Ce projet revêt une dimension économique distincte : la Commission et d’autres acteurs du secteur estiment que cette « foundry ouverte » doit permettre de soutenir des entreprises fabless (conceptrices de puces sans capacité de fabrication), notamment des startups et PME européennes actuellement dépendantes majoritairement d’unités de production hors de l’Europe. Dans un marché où l’accès à la production peut devenir un goulot d’étranglement, disposer d’une offre locale apparaît comme une étape essentielle pour encourager l’innovation européenne à évoluer tout en restant sur le continent.
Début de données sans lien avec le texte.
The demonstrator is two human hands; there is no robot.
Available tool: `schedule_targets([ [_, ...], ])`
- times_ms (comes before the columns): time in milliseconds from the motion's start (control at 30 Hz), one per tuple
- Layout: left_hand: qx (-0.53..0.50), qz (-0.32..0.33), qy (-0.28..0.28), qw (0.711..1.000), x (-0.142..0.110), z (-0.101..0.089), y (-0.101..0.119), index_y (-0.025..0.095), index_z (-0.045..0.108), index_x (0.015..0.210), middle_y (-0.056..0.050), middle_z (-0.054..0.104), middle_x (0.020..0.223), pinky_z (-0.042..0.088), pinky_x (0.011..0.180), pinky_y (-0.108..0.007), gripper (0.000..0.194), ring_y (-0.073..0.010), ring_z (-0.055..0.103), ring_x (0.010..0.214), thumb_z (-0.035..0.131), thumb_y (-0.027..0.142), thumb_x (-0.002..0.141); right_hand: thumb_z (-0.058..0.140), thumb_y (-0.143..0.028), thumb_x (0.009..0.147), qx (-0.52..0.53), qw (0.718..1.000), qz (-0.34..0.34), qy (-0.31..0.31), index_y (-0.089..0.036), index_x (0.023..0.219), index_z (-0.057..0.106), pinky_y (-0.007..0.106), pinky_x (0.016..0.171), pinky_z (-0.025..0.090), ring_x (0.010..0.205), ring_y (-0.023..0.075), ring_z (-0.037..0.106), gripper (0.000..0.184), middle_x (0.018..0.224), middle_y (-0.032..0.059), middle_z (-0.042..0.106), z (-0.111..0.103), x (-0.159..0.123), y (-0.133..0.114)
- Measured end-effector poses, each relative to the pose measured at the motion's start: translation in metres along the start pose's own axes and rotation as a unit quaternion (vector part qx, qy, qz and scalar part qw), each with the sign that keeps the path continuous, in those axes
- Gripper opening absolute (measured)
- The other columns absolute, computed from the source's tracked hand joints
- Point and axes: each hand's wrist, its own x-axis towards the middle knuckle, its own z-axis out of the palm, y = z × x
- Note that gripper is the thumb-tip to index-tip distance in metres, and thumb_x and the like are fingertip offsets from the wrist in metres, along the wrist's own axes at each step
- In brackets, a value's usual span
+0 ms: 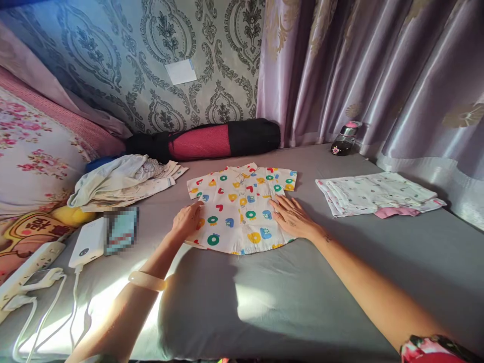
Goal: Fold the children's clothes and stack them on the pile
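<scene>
shirt lies flat before us on the grey sheet, collar pointing away, short sleeves spread to both sides, with red, yellow, green and blue figures printed on white. both our hands rest at its sides. our left hand is at the left edge below the sleeve, its fingers bent downward; we cannot tell whether it pinches the cloth. our right hand lies palm down across the right edge, fingers stretched and slightly apart, gripping nothing. a pale bangle circles our left forearm.

to the right, well apart from the shirt, we see a folded stack of white printed cloth, a pink piece showing at its near edge. behind that stack a bottle with a pink top stands near the curtain. a long black and red bag lies along the patterned wall. on our left we have a loose pile of clothes, and nearer us a white power bank, a blurred-out item just beside it, and a power strip with white cables.
</scene>
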Motion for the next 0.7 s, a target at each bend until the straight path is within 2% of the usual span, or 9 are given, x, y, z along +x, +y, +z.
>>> schedule_targets([
  [133, 0.095, 0.008, -0.022, 0.995, -0.009, -0.012, 0.009, 0.031, 0.055, 0.133, -0.012, 0.063, 0.113, 0.051, 0.074, -0.036, 0.042, -0.0295, 0.066, 0.095, 0.031, 0.031, 0.098, 0.022, -0.044, 0.102, 0.002, 1.0, 0.001, 0.003, -0.023, 0.153, 0.034, 0.051, 0.122, 0.015, 0.15, 0.0236, 0.019, 0.057, 0.163, 0.0093, 0.025, -0.003, -0.001, -0.001],
  [233, 0.163, 0.039, 0.013, 0.986, -0.01, -0.017, 0.021, 0.026, 0.062, 0.124, -0.014, 0.059, 0.116, 0.05, 0.082, -0.039, 0.038, -0.0298, 0.062, 0.102, 0.036, 0.028, 0.097, 0.022, -0.044, 0.103, 0.007, 1.0, -0.003, 0.003, -0.02, 0.153, 0.036, 0.054, 0.121, 0.016, 0.151, 0.0247, 0.018, 0.057, 0.163, 0.0109, 0.024, -0.006, -0.003, -0.003],
  [333, 0.131, 0.152, 0.047, 0.979, -0.007, -0.01, 0.037, 0.021, 0.06, 0.126, -0.015, 0.057, 0.129, 0.046, 0.097, -0.042, 0.041, -0.0297, 0.055, 0.119, 0.034, 0.036, 0.099, 0.022, -0.045, 0.103, 0.014, 1.0, -0.02, 0.007, -0.018, 0.152, 0.036, 0.057, 0.121, 0.013, 0.151, 0.0256, 0.016, 0.057, 0.163, 0.0115, 0.024, -0.009, -0.008, -0.007],
  [433, 0.058, 0.251, 0.035, 0.966, -0.004, 0.006, 0.051, 0.018, 0.048, 0.141, -0.014, 0.047, 0.148, 0.035, 0.113, -0.043, 0.051, -0.0278, 0.04, 0.139, 0.032, 0.044, 0.1, 0.023, -0.046, 0.104, 0.032, 0.998, -0.05, 0.012, -0.019, 0.153, 0.035, 0.056, 0.121, 0.013, 0.151, 0.0248, 0.017, 0.057, 0.162, 0.0106, 0.025, -0.012, -0.015, -0.014],
  [567, 0.043, 0.234, 0.005, 0.971, 0.0, 0.026, 0.053, 0.017, 0.036, 0.15, -0.012, 0.035, 0.159, 0.023, 0.121, -0.046, 0.059, -0.0267, 0.026, 0.149, 0.027, 0.048, 0.101, 0.031, -0.045, 0.103, 0.046, 0.996, -0.076, -0.003, -0.023, 0.151, 0.038, 0.054, 0.122, 0.017, 0.149, 0.0253, 0.023, 0.054, 0.162, 0.0095, 0.028, -0.014, -0.021, -0.021],
  [700, 0.048, 0.215, 0.005, 0.975, 0.005, 0.035, 0.036, 0.019, 0.032, 0.154, -0.009, 0.028, 0.162, 0.019, 0.122, -0.046, 0.062, -0.0247, 0.022, 0.15, 0.019, 0.051, 0.102, 0.035, -0.043, 0.102, 0.053, 0.996, -0.073, -0.009, -0.022, 0.151, 0.039, 0.055, 0.122, 0.017, 0.149, 0.0271, 0.023, 0.053, 0.161, 0.0101, 0.028, -0.013, -0.022, -0.021],
])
Concernant le calendrier, le projet de X-FAB prévoit une mise en service commerciale vers 2029, selon les informations diffusées dans le cadre de la communication sectorielle après l’approbation communautaire.
Pourquoi Bruxelles intensifie-t-elle ses efforts : dépendance extérieure, résilience et mode « crise »
Bien que cette annonce soit présentée comme une aide d’État, la problématique est stratégique. L’Europe cherche à réduire sa vulnérabilité face aux disruptions des chaînes globales — qu’elles soient géopolitiques ou logistiques — et à renforcer ses capacités industrielles dans des domaines où l’autonomie technologique devient cruciale. Dans ce contexte, Bruxelles insiste sur le fait que ces deux nouvelles unités apportent des capacités « de premier ordre » qui font défaut à l’UE aujourd’hui. Elles aideront notamment à réduire la dépendance aux fonderies situées hors du territoire communautaire.
Le secteur lui-même évoque que ce type de projets doit répondre non seulement à la demande de marché, mais aussi à des situations nouvelles de pression accrue : priorisation des commandes, continuité de la production, et conformité avec des cadres comme la Loi européenne sur les semi-conducteurs, dont la mise en œuvre favorisera la « sécurité d’approvisionnement ».
De plus, la Commission a intégré un mécanisme visant à répondre à une question récurrente : quel est leReturn social des aides publiques ? Les deux entreprises ont convenu de partager avec l’Allemagne tout bénéfice potentiel dépassant les attentes, afin de limiter les critiques autour de « subventions aux multinationales » et de renforcer la légitimité des investissements publics en contrepartie.
Avec ces investissements, l’UE ne résout pas à elle seule le défi de la microélectronique — qui continue de nécessiter talents, énergie compétitive, fournisseurs et demande stable —, mais elle confirme sa volonté : développer davantage la capacité industrielle en Europe, en misant aussi bien sur la montée en puissance (wafers de 300 mm) que sur des technologies spécialisées comme les MEMS ou le packaging avancé, à l’appui de secteurs cruciaux tels que l’automobile ou l’intelligence artificielle.
Foire aux questions
Que signifie la création d’une “foundry ouverte” par X-FAB à Erfurt et à qui cela profite-t-il ?
Il s’agit d’une capacité de fabrication accessible à des tiers, notamment des entreprises fabless, startups et PME européennes qui conçoivent des puces mais ne disposent pas d’usine en propre.
Pourquoi l’UE finance-t-elle des usines de semi-conducteurs avec de l’argent public plutôt que de laisser faire le marché ?
La Commission explique qu’il existe un « effet moteur »: sans aides, ces investissements ne seraient pas réalisés en Europe. Le but est de renforcer la résilience et de réduire la dépendance à la production extérieure à l’UE.
Quel est l’impact de la fabrication de wafers de 300 mm dans une usine comme celle de Dresde ?
Le format de 300 mm permet de produire à plus grande échelle et avec une meilleure efficacité, ce qui est essentiel pour faire face à la compétition et assurer l’approvisionnement dans des secteurs stratégiques.
Quand la nouvelle usine de X-FAB à Erfurt commencera-t-elle à produire ?
Les informations disponibles indiquent une mise en service commerciale pour 2029.